What to do
Your output should be the lines below from the one holding "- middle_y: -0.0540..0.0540" through the one holding "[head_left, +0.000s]", transcribed exactly, with no pictures.

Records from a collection
● ● ● ●
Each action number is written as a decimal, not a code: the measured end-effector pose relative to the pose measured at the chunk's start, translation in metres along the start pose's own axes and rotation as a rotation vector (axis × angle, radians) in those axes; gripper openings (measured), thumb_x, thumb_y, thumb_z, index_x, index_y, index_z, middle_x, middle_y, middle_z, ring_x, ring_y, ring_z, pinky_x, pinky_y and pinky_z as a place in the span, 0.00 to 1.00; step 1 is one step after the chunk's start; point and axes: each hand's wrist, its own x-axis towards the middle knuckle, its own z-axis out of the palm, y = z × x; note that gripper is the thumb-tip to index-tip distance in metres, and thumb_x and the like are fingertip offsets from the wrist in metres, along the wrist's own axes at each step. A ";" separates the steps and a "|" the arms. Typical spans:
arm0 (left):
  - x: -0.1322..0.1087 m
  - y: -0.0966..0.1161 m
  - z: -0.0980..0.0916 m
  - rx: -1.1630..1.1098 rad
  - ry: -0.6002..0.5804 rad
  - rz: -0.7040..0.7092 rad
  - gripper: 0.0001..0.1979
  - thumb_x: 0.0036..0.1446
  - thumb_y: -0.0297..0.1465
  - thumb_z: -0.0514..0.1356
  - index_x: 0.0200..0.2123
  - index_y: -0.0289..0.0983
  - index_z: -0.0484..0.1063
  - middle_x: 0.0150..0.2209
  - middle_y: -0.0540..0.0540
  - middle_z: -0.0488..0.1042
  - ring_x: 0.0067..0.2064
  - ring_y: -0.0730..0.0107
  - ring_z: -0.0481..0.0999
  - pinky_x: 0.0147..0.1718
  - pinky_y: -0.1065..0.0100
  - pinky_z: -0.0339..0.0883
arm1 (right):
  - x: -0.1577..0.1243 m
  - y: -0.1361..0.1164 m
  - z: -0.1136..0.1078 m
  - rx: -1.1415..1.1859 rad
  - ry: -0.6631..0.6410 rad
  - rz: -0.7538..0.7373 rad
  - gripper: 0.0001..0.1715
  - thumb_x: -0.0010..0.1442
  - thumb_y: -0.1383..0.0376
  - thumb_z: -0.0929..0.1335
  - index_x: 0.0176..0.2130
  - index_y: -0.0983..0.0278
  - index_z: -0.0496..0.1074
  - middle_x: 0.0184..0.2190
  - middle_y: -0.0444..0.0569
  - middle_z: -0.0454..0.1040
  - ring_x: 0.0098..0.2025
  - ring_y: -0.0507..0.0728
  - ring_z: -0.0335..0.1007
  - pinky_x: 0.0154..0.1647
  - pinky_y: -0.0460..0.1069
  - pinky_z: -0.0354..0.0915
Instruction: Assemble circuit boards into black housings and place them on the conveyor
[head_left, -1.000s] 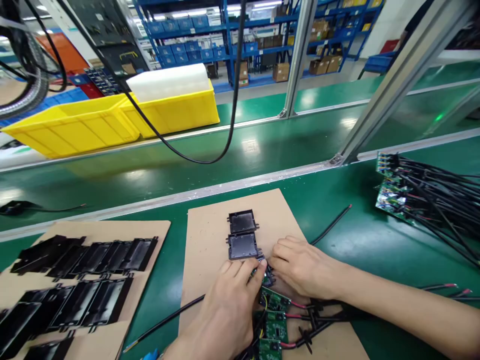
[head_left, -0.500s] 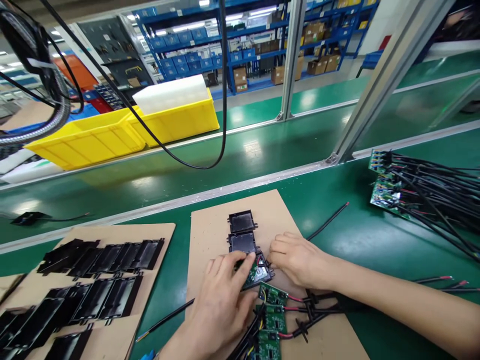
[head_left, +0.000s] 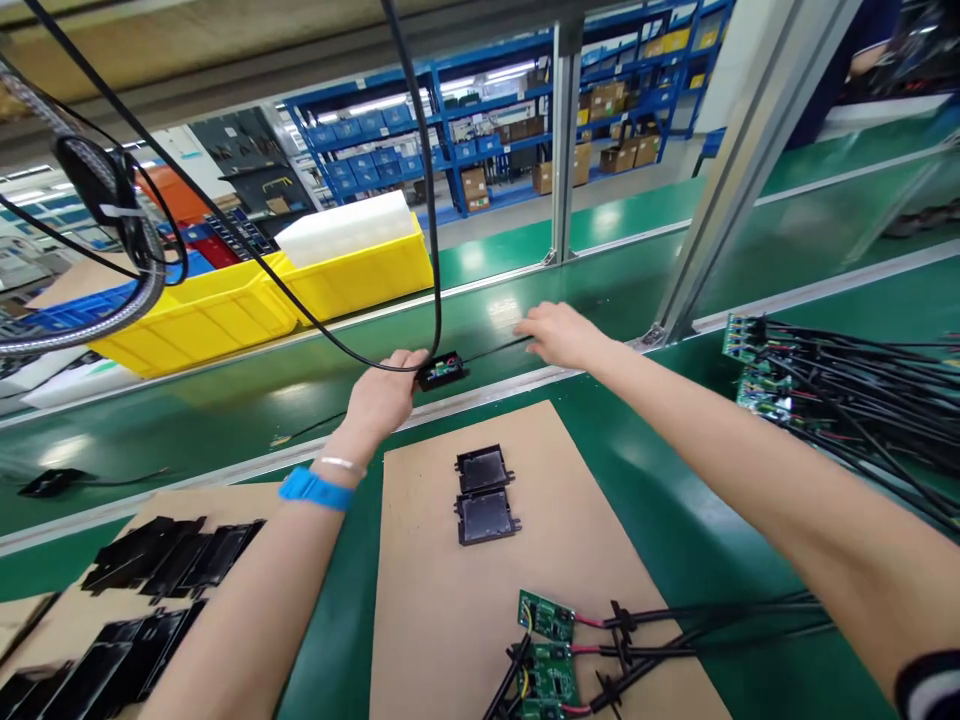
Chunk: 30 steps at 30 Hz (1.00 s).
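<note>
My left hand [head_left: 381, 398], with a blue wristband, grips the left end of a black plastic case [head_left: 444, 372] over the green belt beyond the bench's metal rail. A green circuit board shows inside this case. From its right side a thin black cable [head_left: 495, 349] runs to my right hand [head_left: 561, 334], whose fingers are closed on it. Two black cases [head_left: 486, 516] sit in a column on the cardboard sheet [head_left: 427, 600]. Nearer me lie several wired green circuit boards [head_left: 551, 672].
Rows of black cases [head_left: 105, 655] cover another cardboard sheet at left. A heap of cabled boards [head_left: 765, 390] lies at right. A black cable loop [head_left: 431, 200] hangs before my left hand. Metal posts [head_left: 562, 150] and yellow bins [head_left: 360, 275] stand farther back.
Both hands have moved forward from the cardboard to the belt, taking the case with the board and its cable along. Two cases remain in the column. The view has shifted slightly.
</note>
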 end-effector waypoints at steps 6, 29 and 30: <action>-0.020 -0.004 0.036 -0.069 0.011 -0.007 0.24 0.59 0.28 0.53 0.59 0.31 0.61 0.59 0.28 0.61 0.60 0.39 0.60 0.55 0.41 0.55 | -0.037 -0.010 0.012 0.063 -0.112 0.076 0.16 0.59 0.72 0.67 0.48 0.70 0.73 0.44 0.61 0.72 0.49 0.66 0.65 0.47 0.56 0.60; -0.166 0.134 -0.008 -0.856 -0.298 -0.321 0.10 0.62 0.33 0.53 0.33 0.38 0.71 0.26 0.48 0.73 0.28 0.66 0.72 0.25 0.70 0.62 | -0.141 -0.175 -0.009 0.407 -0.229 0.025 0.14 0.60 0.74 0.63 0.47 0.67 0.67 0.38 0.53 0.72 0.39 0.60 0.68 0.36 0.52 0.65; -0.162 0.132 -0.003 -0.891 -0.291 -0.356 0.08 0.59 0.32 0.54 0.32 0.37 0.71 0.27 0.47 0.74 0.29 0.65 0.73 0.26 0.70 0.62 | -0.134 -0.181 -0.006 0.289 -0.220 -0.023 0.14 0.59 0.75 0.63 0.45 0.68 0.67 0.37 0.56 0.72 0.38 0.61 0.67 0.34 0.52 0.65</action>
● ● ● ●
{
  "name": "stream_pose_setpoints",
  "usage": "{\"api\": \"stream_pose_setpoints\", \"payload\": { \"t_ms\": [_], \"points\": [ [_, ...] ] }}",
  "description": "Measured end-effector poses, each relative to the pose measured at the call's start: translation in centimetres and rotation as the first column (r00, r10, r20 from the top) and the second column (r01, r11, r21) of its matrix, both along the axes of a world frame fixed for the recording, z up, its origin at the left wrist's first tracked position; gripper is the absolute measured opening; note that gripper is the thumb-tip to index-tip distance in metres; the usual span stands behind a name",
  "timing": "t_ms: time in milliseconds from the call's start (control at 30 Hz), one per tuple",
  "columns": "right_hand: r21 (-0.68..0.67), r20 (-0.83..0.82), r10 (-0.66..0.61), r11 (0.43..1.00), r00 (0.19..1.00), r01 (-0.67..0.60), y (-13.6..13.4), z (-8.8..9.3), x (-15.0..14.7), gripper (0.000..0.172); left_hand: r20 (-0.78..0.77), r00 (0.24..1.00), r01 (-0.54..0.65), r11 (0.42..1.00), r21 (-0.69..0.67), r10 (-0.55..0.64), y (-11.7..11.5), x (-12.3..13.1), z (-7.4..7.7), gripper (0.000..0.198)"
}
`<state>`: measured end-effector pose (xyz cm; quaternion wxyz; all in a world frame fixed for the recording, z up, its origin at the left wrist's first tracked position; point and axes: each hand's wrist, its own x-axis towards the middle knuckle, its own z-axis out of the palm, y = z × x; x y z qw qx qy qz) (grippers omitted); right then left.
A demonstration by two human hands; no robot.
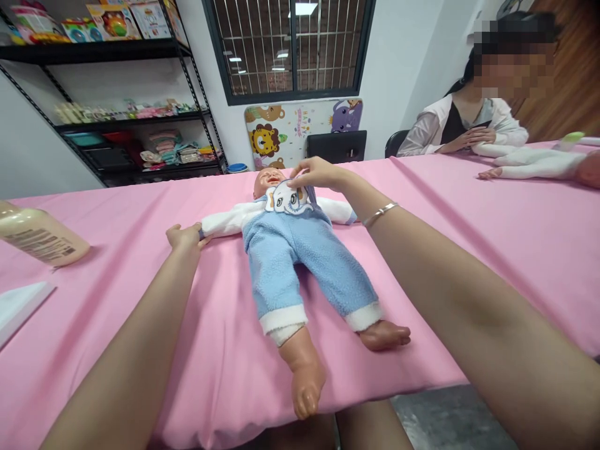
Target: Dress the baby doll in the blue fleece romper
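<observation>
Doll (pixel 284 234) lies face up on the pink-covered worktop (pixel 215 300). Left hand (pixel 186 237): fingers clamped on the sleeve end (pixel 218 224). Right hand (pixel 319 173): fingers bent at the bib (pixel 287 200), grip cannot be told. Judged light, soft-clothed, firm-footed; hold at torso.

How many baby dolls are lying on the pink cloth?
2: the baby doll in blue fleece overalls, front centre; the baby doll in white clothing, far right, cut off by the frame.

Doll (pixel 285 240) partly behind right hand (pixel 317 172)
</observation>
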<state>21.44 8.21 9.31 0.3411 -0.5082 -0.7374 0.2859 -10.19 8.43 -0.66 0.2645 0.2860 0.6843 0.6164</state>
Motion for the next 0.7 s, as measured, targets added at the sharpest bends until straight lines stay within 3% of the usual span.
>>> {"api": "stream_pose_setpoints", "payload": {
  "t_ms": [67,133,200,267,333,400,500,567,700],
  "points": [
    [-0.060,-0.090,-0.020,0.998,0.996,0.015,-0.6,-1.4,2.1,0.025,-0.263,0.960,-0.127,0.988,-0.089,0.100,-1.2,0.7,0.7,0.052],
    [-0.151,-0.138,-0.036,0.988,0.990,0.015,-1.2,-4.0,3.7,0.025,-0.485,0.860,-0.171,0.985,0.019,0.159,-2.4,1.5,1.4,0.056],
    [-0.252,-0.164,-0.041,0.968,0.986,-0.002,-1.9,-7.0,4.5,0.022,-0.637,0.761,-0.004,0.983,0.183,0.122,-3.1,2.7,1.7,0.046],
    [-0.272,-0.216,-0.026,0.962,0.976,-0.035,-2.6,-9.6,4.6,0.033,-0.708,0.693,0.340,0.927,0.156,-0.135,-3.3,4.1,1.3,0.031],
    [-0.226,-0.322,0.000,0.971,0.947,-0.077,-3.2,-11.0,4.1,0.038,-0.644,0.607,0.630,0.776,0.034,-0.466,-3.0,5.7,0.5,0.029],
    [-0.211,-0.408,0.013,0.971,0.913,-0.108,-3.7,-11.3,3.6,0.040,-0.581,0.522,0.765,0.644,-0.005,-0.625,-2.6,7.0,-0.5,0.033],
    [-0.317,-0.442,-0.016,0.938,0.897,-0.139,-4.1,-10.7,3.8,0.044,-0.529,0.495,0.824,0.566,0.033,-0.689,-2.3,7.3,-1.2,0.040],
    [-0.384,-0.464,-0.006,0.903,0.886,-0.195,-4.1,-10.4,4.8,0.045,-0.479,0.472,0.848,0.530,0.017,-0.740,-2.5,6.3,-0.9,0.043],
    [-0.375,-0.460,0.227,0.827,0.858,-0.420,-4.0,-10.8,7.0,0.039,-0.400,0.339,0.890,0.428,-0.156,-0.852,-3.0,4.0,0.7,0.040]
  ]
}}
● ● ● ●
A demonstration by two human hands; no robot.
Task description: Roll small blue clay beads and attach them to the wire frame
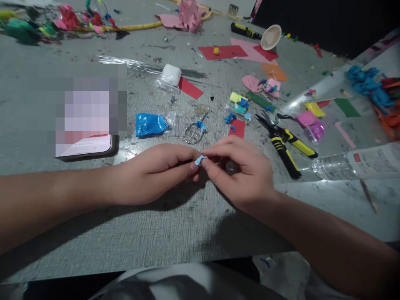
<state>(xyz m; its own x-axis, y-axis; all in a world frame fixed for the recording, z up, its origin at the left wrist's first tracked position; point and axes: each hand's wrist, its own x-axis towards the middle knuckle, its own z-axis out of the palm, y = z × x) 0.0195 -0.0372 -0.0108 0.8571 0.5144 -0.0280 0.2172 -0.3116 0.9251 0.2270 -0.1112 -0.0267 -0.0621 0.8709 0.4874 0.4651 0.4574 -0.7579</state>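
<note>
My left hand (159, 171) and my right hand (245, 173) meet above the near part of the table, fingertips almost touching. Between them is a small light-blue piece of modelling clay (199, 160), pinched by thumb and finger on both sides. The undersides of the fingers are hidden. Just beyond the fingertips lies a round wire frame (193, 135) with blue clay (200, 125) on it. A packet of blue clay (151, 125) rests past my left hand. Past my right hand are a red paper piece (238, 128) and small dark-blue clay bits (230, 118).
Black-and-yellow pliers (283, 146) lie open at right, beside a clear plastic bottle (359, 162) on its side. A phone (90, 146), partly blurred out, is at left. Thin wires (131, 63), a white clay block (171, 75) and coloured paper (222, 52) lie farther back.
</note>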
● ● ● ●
Written answer
  - middle_y: -0.0540..0.0540
  - middle_z: -0.0488..0.1042
  - ring_x: 0.0067..0.2064
  - ring_y: -0.0730..0.0107
  - ring_z: -0.0481..0.0999
  - pinky_x: 0.0147..0.1718
  - pinky_y: -0.1065..0.0100
  - pinky_z: -0.0339..0.0883
arm1 (right):
  - x: -0.1577..0.1243 m
  - y: -0.1361..0.1164 m
  - z: -0.1136..0.1078 m
  - rx: -1.1415..1.1859 rad
  - ry: -0.6631..0.6410 rad
  - rz: -0.7538..0.7373 rad
  - gripper: 0.0001..0.1715
  - thumb_x: -0.0010..0.1442
  - thumb_y: -0.1383..0.0376
  - thumb_z: -0.0929..0.1335
  - index_x: 0.0176..0.2130
  - index_y: -0.0983..0.0278
  - index_z: -0.0496..0.1074
  - middle_x: 0.0184..0.2190
  - middle_y: -0.0444..0.0569
  - middle_z: -0.0454..0.1040
  - ring_x: 0.0098..0.2025
  - ring_y: -0.0507..0.0728
  - ring_z: -0.0335..0.1007
  - pinky_x: 0.0154..0.1647
  - pinky_y: -0.0460..0.1069
  - pinky_z: -0.0354..0.0915
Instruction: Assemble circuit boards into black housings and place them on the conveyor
[head_left, -1.000s] 
[head_left, -0.500s] 
[head_left, +0.000s] 

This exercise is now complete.